Если бы в кабинете директора стоял второй стул, то он бы любезно попросил вошедшего гостя на него присесть. Но стула в этой комнате не было, и засиживаться в кабинете директора было попросту невозможно. Только если – застаиваться.
– Вы слышали о сегодняшнем происшествии?
– Конечно, директор. Все доктора только об этом и говорят весь день. Согласитесь, ведь такие случаи в нашей больнице нечасты.
– Вы догадываетесь, по какому поводу я вас вызвал, доктор Кан?
– Разумеется. Я – бывший лечащий врач Эриха Бэля.
– Что вы можете мне сказать о пациенте? Почему он покончил с собой?
– Может быть, Ремарк на него так подействовал, – засмеялся доктор Кан, а затем уловил серьезность на лице директора, и улыбка сошла с его лица. – Представления не имею. Этот человек категорически не мог покончить жизнь самоубийством, – решительно заявил нерешительный человек.
– Вы так смело об этом говорите? – директор просветлел от слов доктора Кана, насупившиеся брови расслабились, и напряжение вмиг сошло с его лица. – Почему?

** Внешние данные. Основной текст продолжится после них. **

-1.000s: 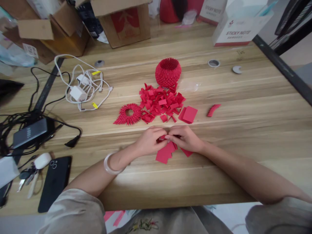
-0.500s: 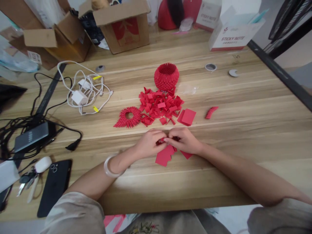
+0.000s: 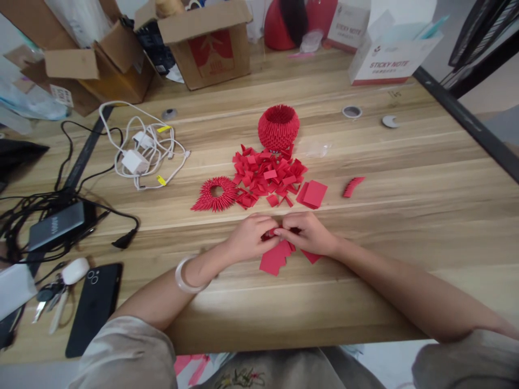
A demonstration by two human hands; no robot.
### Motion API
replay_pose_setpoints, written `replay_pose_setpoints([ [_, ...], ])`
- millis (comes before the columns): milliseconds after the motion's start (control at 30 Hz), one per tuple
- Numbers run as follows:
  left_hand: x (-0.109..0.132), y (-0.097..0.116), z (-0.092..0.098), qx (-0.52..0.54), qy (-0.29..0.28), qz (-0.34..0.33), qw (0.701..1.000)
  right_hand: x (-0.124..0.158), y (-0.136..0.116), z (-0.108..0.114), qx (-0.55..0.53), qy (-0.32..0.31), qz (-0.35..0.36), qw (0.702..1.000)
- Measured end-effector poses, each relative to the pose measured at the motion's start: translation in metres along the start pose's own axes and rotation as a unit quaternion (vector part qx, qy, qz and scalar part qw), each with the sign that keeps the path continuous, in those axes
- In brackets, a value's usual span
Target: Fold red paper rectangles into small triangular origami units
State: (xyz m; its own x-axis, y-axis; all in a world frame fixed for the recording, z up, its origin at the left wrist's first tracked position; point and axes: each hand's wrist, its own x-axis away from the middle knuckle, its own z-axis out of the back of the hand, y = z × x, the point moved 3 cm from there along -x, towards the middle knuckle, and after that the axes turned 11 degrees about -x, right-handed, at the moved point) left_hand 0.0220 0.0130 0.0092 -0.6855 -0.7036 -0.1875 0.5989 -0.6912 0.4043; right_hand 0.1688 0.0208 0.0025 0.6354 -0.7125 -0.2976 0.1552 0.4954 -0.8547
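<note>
My left hand (image 3: 256, 235) and my right hand (image 3: 307, 232) meet at the middle of the desk, fingers closed on a small piece of red paper (image 3: 269, 234) that they mostly hide. Red paper sheets (image 3: 276, 258) lie on the wood under both hands. Beyond them is a heap of folded red paper pieces (image 3: 265, 173), with a stack of red paper squares (image 3: 313, 193) on its right. A spiky red paper ring (image 3: 214, 193) lies left of the heap. Behind it stands a round red bowl of folded paper (image 3: 278, 127).
A short row of joined red pieces (image 3: 353, 186) lies to the right. White cables (image 3: 150, 146), a black power adapter (image 3: 57, 224) and a black phone (image 3: 94, 310) occupy the left side. Cardboard boxes (image 3: 211, 51) and a sticky note box (image 3: 393, 62) stand at the back.
The whole view has shifted slightly to the right. Both hands keep nearly the same pose around the small red paper.
</note>
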Motion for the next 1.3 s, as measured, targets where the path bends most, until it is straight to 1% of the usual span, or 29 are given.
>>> replay_pose_setpoints([
  [267, -0.0004, 0.0008, 0.0007, 0.007, 0.003, 0.000, 1.000, 0.0007, -0.0011, 0.0004, 0.004, 0.010, -0.013, 1.000],
  [467, 0.0005, 0.0006, 0.0004, 0.005, -0.007, 0.002, 1.000, 0.0008, -0.0010, 0.0000, 0.002, 0.012, -0.013, 1.000],
  [767, 0.0001, 0.0007, 0.0003, 0.012, 0.008, -0.007, 1.000, 0.0007, -0.0012, -0.0008, 0.013, 0.006, -0.013, 1.000],
  [1300, 0.0010, -0.0011, -0.0025, 0.008, 0.011, -0.005, 1.000, 0.0007, -0.0016, -0.0011, 0.025, 0.002, -0.011, 1.000],
])
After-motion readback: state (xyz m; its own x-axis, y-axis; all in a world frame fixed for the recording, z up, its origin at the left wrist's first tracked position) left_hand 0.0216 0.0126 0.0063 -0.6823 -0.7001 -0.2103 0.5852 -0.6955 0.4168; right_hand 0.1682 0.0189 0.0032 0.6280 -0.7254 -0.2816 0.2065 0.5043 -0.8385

– Я наблюдал своего пациента на протяжении всего срока его пребывания здесь. Я более чем уверен, что Эрих Бэль, впечатлительный человек, который запросто мог потерять сознание от вида капли крови, от катастрофической непереносимости сигаретного дыма и любой агрессии, направленной в его сторону, не мог выброситься из окна своей палаты.

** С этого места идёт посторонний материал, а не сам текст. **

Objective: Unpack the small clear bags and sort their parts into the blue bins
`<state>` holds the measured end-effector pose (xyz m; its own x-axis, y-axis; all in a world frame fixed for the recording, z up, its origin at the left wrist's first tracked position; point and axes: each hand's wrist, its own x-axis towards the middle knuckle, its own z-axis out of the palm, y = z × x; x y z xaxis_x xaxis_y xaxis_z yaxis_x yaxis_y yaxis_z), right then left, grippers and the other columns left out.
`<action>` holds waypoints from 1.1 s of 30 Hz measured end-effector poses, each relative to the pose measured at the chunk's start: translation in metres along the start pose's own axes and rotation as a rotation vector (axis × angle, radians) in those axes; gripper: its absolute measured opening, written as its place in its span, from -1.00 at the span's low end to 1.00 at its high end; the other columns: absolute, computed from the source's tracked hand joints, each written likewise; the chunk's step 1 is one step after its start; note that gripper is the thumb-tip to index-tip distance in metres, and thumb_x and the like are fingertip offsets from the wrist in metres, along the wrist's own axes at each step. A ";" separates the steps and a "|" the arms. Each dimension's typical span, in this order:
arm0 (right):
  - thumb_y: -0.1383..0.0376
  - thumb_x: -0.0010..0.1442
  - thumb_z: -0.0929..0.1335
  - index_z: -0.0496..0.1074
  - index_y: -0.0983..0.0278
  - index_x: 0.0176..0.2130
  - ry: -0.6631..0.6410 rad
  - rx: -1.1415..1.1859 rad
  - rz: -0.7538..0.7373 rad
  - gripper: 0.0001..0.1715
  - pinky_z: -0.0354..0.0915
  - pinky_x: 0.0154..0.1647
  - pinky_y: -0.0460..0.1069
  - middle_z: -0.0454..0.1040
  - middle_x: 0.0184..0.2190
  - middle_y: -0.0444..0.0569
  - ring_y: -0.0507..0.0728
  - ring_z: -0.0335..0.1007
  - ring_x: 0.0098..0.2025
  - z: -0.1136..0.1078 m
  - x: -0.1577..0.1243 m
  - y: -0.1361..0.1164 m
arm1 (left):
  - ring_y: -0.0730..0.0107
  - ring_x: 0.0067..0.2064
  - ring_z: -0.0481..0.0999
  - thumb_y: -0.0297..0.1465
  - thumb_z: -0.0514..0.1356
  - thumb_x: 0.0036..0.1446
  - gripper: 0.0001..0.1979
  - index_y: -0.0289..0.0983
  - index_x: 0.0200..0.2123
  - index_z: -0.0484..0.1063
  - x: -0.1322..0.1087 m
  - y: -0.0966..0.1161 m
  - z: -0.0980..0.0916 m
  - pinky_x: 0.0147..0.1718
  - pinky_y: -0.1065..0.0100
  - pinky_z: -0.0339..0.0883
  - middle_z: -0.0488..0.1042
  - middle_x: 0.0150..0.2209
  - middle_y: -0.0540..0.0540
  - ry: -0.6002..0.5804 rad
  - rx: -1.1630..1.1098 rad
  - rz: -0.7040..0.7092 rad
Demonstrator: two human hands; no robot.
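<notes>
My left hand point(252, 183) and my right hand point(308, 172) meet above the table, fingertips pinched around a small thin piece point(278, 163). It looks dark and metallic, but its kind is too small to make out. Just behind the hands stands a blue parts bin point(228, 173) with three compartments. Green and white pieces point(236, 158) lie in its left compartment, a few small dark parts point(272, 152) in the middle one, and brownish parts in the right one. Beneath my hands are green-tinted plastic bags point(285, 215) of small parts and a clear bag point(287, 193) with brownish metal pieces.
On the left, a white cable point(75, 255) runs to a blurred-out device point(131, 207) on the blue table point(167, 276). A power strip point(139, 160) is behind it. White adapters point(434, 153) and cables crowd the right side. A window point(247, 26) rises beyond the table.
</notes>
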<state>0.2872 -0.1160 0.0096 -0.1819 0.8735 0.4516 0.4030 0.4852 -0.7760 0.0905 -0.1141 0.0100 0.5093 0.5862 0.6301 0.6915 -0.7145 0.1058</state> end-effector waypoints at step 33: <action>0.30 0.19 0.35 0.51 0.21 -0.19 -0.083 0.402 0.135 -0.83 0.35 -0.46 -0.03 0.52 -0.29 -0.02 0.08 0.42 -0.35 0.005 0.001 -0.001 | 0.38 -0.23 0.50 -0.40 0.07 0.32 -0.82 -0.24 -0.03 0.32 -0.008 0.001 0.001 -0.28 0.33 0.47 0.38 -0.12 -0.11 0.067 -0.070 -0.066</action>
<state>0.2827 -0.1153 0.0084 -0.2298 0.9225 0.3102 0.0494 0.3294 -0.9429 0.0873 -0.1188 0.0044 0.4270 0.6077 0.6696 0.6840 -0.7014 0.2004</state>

– Вы с кем-либо делились своими мыслями?
– Нет, директор. Я ношу их целый день при себе и жду, когда меня спросят.
– Если спросят, доктор Кан, то ответьте, что ваш пациент мог покончить с собой из-за отсутствия тяги к жизни. Вам понятно?
– Да, – как-то сразу и без лишних возражений согласился доктор, словно этого только и ждал.
– Благодарю. А что вы мне скажете по поводу глубоких порезов, предположительно лезвием от станка, на руке Эриха Бэля?
Доктора Кана подобное заявление привело в замешательство.
– Я два дня назад лично проводил осмотр Эриха Бэля. Никаких порезов не было. Я написал об этом в отчете, директор…
– Да, я сейчас изучаю ваши труды.
Директор снова пригубил свою сладкую подругу, пленником которой он был, сделав глубокую затяжку. Самое забавное, что и в эту прекрасную секунду, когда дым нежно обволакивал его горло, директор не думал ни о чем. А лишь жадно глотал пепельного цвета воздух.
– Вы хотите мне сказать, что Эрих пытался покончить с собой еще до того, как выпал из окна? – доктор Кан употребил слово «выпал», так как категорически отказывался верить в то, что его пациент мог выпрыгнуть. Скорее, нечаянно выпасть…
– Так говорят факты, доктор Кан, – а затем директор сменил тему разговора: – Как вы думаете, кто мог прийти к Эриху Бэлю в палату и спокойно в ней курить? Вернее, кому он позволял это делать?